Problem to solve:
Below are entries. Reproduce exactly the lines between the line holding "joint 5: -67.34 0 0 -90" and the line holding "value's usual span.", inclusive, and only those.

Extracted data:
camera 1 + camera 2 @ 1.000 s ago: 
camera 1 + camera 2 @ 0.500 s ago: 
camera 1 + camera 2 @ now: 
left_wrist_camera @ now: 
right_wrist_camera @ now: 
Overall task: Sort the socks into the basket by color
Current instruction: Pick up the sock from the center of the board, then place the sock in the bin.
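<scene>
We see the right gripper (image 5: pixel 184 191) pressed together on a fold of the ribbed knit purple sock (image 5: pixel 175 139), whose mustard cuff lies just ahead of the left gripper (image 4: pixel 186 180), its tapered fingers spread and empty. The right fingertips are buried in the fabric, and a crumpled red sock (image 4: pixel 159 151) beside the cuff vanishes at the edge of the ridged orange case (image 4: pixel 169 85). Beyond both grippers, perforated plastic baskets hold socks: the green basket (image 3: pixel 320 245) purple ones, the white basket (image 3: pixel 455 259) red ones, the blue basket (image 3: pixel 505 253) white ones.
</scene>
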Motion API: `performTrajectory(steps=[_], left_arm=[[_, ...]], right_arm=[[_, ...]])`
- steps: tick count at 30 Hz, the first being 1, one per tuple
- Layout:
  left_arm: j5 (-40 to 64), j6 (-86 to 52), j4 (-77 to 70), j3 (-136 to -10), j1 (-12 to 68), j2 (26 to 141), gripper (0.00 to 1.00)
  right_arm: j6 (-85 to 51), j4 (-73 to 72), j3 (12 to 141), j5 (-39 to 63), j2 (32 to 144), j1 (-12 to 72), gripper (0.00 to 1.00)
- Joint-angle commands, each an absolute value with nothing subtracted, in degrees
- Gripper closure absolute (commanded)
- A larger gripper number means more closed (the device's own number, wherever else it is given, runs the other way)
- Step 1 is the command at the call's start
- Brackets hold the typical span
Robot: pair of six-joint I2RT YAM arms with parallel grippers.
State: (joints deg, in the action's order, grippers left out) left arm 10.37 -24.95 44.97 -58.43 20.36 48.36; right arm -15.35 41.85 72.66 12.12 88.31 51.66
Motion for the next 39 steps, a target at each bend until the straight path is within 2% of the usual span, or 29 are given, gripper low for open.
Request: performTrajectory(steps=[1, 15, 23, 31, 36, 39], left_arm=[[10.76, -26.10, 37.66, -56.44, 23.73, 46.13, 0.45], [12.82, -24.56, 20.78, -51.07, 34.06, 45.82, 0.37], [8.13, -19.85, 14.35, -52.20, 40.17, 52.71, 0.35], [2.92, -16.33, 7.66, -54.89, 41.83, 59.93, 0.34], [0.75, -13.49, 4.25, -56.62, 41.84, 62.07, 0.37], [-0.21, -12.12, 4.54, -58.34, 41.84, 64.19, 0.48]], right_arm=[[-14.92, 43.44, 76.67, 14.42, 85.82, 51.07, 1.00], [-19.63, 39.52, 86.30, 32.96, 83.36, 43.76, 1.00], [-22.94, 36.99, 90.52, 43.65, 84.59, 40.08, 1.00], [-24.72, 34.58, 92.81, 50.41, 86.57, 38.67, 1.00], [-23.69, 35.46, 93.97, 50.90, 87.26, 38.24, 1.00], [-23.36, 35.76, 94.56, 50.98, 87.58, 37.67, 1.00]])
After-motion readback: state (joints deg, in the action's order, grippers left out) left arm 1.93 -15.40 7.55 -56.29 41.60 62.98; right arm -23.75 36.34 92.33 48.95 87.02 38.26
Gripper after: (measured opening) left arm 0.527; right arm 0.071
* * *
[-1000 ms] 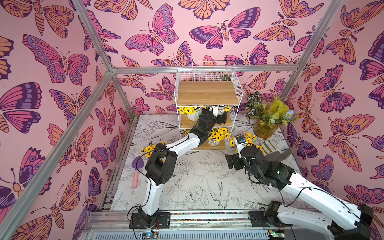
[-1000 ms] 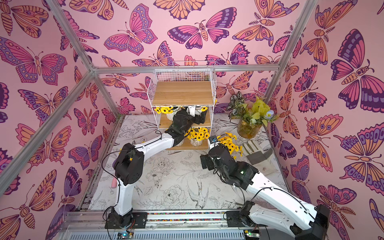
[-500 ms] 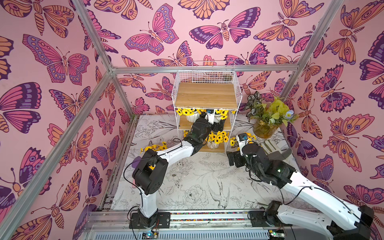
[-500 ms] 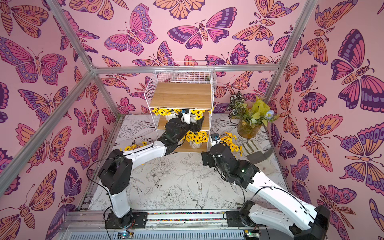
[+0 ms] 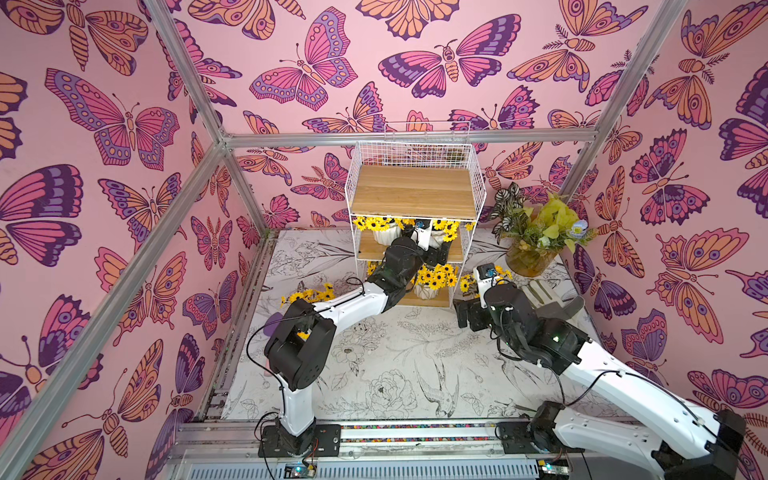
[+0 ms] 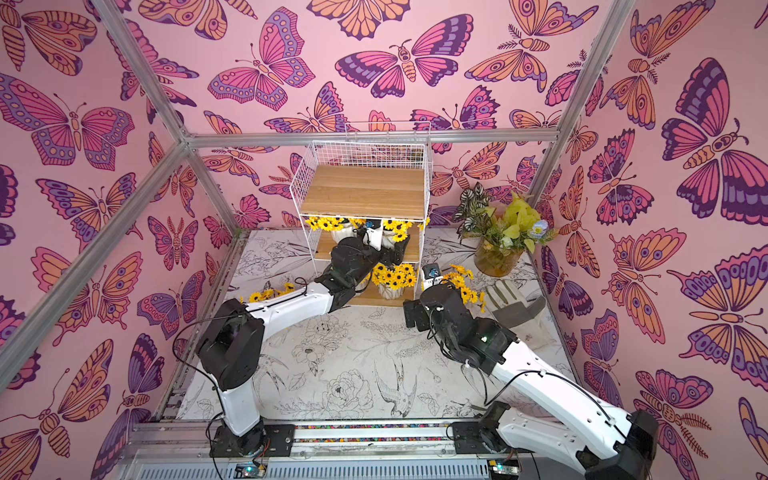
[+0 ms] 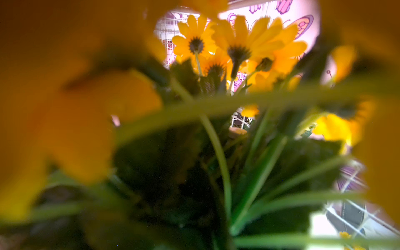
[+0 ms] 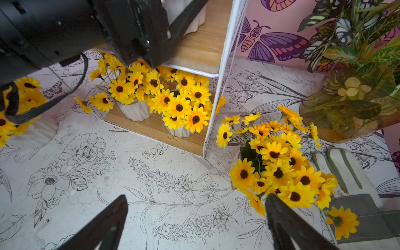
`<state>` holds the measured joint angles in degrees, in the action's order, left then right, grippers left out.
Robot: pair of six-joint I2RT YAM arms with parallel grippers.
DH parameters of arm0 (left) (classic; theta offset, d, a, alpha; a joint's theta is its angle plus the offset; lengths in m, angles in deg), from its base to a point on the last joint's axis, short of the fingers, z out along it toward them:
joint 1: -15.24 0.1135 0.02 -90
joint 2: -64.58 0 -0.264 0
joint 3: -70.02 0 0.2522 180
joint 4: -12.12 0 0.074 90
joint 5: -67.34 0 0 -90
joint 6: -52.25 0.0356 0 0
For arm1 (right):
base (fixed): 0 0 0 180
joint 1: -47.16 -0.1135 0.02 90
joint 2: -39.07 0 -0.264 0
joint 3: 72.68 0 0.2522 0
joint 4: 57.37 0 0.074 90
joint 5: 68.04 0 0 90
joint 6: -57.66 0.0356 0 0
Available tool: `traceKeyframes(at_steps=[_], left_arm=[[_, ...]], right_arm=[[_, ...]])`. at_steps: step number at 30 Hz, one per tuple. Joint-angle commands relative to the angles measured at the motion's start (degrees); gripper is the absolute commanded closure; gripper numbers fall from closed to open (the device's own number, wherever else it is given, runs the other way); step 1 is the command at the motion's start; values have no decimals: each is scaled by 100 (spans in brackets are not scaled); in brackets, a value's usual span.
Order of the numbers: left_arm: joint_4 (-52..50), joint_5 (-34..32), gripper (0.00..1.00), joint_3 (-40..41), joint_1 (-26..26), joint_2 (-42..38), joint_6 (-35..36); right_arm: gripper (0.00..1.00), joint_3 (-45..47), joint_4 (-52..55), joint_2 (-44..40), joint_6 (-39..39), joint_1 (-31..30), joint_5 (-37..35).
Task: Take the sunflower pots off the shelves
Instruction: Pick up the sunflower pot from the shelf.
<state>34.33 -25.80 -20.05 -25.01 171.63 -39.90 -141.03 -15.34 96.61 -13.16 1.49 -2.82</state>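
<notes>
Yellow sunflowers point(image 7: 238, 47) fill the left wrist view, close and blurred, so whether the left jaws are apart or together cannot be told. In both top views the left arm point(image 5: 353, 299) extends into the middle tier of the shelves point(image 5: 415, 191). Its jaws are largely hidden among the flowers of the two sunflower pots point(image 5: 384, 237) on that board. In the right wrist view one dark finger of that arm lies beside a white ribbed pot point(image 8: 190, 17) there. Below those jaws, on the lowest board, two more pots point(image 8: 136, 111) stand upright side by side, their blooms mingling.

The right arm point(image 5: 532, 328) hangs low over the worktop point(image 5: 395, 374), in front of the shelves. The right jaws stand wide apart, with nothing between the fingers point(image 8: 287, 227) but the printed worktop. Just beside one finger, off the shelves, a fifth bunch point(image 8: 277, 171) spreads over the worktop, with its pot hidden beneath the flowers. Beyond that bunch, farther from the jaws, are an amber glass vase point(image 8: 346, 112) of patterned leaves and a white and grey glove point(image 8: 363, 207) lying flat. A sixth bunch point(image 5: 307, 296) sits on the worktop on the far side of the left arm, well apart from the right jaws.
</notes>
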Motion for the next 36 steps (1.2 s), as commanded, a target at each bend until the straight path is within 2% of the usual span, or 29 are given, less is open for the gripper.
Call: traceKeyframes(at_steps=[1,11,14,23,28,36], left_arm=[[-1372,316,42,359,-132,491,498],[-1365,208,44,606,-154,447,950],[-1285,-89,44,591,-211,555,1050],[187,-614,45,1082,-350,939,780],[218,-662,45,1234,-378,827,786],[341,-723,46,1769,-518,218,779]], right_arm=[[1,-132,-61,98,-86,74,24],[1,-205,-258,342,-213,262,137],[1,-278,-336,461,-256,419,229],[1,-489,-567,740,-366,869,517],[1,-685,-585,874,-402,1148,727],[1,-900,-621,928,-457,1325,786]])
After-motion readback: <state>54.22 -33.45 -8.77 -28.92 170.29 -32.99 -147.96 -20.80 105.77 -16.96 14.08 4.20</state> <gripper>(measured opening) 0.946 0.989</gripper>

Result:
joint 5: -67.34 0 0 -90
joint 6: -52.25 0.0356 0 0
For arm1 (right):
base (fixed): 0 0 0 180
joint 1: -47.16 -0.1135 0.02 90
joint 2: -39.07 0 -0.264 0
joint 3: 72.68 0 0.2522 0
joint 4: 57.37 0 0.074 90
joint 5: 68.04 0 0 90
joint 6: -57.66 0.0356 0 0
Available tool: `traceKeyframes(at_steps=[_], left_arm=[[_, ...]], right_arm=[[_, ...]])`. at_steps: step number at 30 Hz, one per tuple. Joint-angle commands relative to the angles measured at the motion's start (degrees); gripper is the absolute commanded closure; gripper numbers fall from closed to open (the device's own number, wherever else it is given, runs the other way); step 1 is the command at the motion's start; values have no decimals: each is scaled by 100 (spans in brackets are not scaled); in brackets, a value's usual span.

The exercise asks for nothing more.